In effect, the court ruled that the SEP was obliged to prove that outdated registration rolls resulted in the disqualification of a sufficient number of legally registered voters to make the difference between reaching the 5,000-signature requirement and failing to do so. This, however, is a classic “Catch 22,” since the outdated state of the registration rolls makes it impossible to establish such definitive proof.
That the Ohio county boards have been swamped by new registrations—arriving at a rate far higher than anticipated—is well documented. Reports have appeared in newspapers across the country describing an upsurge in voter registration, particularly among young and new voters, and especially in working class areas. Ohio, perhaps the single most hotly contested of the “battleground” states, has seen a particularly large influx of new registrations.
According to a new lawsuit filed this week by attorneys for Nader, Lucas County (Toledo) had a backlog of some 12,000 voter registration applications on September 2. The legal action, aimed at forcing the state to update its rolls and re-examine Nader’s disqualified signatures, claims that as many as 100,000 voter registration applications had not been processed throughout the state when election boards initially reviewed his petitions.
One political fact emerges from the court’s ruling: a guiding principle of the American ruling elite, its major parties and its courts is the exclusion, through means fair or foul, of the broad masses of people from any genuine input into government policy, and the suppression of all challenges to the two-party system.
Responding to Monday’s appeals court ruling, Jim Lawrence, the SEP’s vice presidential candidate, said, “This was not unexpected in a two-party dictatorship. Working people have to understand how far the government has gone in stripping them of their democratic rights, including the right to vote.
“Thousands of workers signed our petitions, including in my hometown of Dayton. They are the ones being disenfranchised, including those people who were most enlightened about the true state of affairs and want to see someone fight the two big business parties. If you combine the number of people who signed the SEP petitions and the Nader petitions, that’s more than 20,000 people who do not have the right to vote for someone they wanted on the ballot.
“Now Blackwell is attempting to recreate Florida in Ohio.
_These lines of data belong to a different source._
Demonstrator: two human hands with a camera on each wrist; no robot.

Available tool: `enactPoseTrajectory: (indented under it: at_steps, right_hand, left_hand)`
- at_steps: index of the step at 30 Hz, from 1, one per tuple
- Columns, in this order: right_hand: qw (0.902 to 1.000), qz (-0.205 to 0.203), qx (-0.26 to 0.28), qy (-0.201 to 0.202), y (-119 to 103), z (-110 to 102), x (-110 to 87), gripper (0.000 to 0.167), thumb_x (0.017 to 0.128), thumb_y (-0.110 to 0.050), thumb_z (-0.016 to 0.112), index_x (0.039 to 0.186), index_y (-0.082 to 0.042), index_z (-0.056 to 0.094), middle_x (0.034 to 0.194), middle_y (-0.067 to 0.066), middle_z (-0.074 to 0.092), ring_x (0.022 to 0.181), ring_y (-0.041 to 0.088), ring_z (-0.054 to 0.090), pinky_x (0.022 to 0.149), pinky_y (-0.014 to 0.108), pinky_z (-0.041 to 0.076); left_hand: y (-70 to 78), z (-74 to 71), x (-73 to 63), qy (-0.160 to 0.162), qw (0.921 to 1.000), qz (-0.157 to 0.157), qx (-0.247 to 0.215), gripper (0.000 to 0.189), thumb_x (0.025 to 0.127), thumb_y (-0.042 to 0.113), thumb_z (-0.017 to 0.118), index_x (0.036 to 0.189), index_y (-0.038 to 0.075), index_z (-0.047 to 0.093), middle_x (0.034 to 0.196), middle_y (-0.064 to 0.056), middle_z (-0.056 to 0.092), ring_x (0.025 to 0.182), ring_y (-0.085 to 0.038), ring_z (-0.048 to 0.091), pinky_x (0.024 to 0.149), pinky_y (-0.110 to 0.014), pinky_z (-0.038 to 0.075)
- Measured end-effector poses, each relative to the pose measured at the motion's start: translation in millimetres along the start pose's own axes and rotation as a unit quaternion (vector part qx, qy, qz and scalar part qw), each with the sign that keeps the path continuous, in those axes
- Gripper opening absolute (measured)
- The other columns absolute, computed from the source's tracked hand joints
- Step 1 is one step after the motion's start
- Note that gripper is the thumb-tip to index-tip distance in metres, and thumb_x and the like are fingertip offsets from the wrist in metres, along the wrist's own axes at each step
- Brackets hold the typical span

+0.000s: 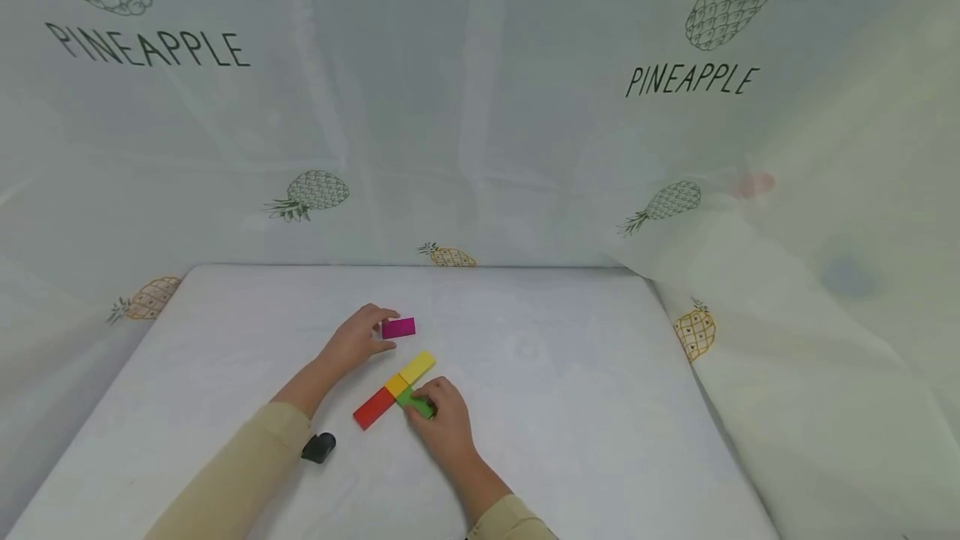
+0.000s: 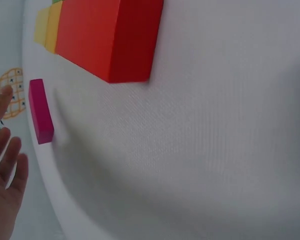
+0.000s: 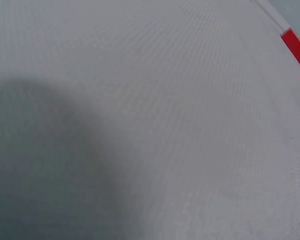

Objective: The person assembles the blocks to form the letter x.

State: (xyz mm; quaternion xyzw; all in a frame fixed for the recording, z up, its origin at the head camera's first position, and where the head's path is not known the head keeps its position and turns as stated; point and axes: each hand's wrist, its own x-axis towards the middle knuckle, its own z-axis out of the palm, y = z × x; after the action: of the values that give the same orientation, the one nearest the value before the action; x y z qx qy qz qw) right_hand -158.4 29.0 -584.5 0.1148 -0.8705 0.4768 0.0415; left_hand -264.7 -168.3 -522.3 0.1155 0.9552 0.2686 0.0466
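Observation:
My left hand (image 1: 360,336) reaches to a magenta block (image 1: 399,327) on the white table, thumb and fingers spread around its left end. In the left wrist view a gap shows between the fingers (image 2: 21,172) and the magenta block (image 2: 41,111). With thumb and fingertips, my right hand (image 1: 446,423) pinches a green block (image 1: 415,402). That block's end meets a small orange block (image 1: 397,385), which sits in a slanting row between a red block (image 1: 373,408) and a yellow block (image 1: 417,367). The right wrist view shows only tabletop and a red block's corner (image 3: 297,50).
A small black object (image 1: 319,447) is beside the left sleeve. Behind the white table (image 1: 570,407) hangs a pale cloth (image 1: 480,107) printed with pineapples; it also drapes down the right side.

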Motion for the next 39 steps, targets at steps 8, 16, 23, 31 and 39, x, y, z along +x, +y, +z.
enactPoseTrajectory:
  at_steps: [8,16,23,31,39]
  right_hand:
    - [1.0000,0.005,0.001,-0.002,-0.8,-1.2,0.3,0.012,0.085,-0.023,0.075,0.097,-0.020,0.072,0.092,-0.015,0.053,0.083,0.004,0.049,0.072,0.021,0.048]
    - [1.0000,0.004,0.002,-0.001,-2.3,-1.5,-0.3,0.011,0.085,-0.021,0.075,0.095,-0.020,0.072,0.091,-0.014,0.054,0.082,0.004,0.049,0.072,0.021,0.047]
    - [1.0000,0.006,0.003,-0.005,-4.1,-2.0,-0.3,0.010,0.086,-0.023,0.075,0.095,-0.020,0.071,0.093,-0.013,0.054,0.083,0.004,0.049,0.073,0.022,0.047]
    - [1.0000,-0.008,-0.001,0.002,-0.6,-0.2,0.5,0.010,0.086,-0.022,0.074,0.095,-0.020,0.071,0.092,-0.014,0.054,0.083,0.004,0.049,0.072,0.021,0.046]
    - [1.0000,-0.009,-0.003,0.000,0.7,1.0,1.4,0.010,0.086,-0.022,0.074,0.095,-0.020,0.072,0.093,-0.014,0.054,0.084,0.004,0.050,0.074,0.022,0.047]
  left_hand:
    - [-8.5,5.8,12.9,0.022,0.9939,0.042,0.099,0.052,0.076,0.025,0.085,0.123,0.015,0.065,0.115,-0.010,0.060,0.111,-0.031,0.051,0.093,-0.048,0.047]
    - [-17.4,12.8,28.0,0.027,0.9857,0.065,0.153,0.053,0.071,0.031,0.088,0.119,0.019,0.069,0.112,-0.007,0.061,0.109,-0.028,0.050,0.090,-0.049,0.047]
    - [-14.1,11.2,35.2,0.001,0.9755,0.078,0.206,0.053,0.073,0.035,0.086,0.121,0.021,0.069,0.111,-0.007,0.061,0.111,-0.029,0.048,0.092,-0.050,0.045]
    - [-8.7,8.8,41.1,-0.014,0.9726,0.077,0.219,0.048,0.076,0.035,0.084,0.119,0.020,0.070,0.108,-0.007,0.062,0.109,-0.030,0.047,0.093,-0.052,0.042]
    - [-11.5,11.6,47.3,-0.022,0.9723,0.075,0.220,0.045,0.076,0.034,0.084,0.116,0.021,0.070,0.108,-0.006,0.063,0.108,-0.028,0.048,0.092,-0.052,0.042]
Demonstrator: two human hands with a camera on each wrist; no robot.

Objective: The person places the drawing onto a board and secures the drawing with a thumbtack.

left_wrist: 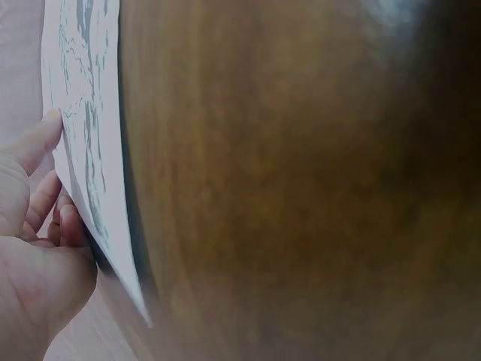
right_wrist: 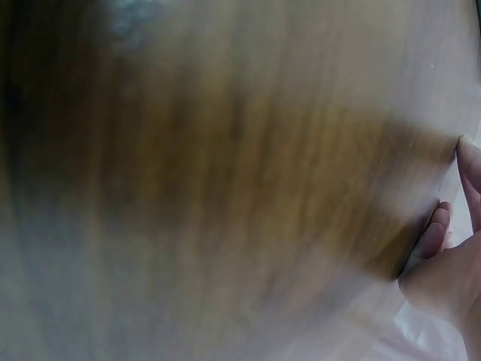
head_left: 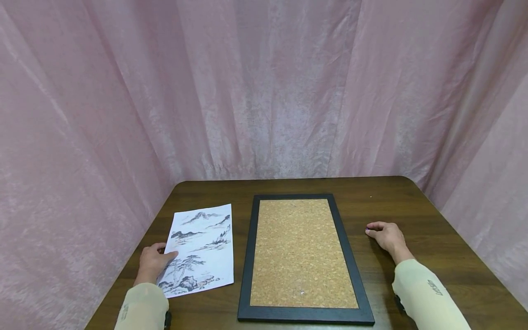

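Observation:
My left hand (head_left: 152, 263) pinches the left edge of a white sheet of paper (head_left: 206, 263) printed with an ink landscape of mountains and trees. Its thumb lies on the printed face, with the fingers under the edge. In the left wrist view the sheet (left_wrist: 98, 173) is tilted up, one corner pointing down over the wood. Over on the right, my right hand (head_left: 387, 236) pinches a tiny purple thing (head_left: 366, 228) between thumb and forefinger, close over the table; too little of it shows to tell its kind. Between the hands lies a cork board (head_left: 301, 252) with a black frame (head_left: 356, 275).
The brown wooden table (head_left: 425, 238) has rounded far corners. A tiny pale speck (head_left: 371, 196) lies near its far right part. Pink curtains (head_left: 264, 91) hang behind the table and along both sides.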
There are record numbers of 18-year-olds registering and they have no interest in sacrificing their lives in a criminal war. You must assume they are for the most part going to vote against the Bush administration.
“The Democrats may holler about Blackwell suppressing votes, but they are not overly concerned. The last thing they want is a massive influx of workers and young people into political life. They might want to use these new voters to win the election, but they know that these people are going to come into a conflict with Kerry, if he wins, over the war and the terrible social conditions. To the Democratic Party, preventing working people from having a political alternative to the two parties of US imperialism is far more important than winning an election.
“The Clinton impeachment, the stolen 2000 election, the wars in Afghanistan and Iraq, the Patriot Act—all this points to ever more pronounced moves toward authoritarian rule. The right to vote and other basic democratic rights will be defended—and can only be defended—through the building of our party as a mass party of the working class.”